◆ TASK TO COMPLETE ◆
With pictures left out, set down exactly the lines from the line containing "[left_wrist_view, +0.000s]" through the last line of the data.

◆ COLLECTED DATA ◆
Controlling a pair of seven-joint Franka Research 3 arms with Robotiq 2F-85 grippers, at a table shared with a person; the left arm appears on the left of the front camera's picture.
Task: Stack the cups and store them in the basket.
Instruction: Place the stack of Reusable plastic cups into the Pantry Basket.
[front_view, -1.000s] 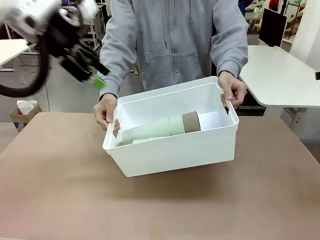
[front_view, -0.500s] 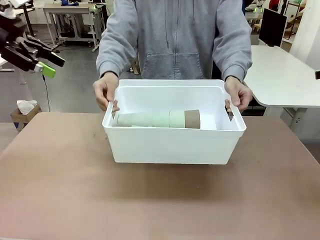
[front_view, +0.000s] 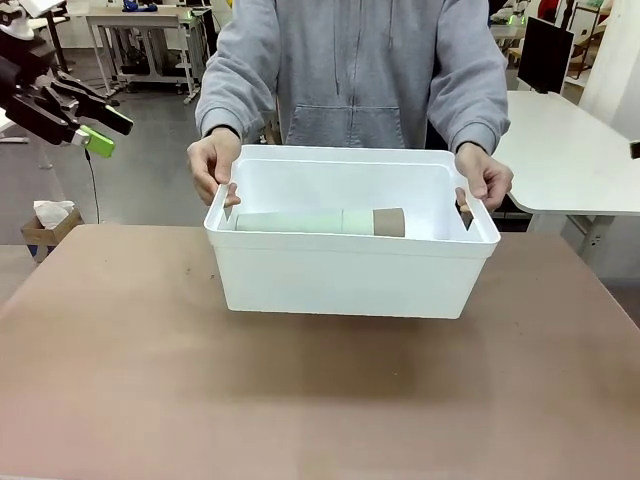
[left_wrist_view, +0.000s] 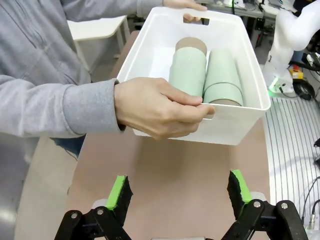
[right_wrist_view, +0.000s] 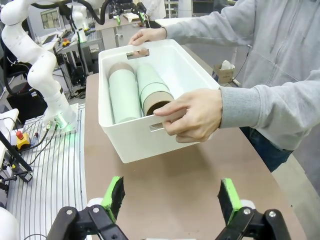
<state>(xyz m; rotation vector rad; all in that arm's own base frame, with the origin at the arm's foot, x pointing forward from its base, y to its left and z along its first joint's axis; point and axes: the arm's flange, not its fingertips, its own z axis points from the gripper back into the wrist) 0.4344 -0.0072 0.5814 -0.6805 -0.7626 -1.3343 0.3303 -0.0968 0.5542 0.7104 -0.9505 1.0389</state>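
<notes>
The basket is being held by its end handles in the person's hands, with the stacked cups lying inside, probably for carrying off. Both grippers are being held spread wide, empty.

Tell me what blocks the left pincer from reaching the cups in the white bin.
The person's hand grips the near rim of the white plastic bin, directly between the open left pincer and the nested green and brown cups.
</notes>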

◆ OUTPUT FOR THIS EXERCISE ◆
[left_wrist_view, +0.000s] 
[right_wrist_view, +0.000s] 
<state>(xyz m; rotation vector rad; all in that arm's own base frame, with the origin at the arm's foot, x pointing forward from its base, y to its left and z along its first joint's axis; point and axes: the arm's flange, not its fingertips, its own z axis points from the gripper back into the wrist) 0.4344 -0.0072 0.5814 -0.6805 -0.7626 -1.3343 0.3303 -0.0968 0.5542 0.7104 -0.9505 1.0389</state>
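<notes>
The basket is being held by its end handles in the person's hands, with the stacked cups lying inside, probably for carrying off. Both grippers are being held spread wide, empty.

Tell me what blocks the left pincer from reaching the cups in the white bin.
The person's hand grips the near rim of the white plastic bin, directly between the open left pincer and the nested green and brown cups.
</notes>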

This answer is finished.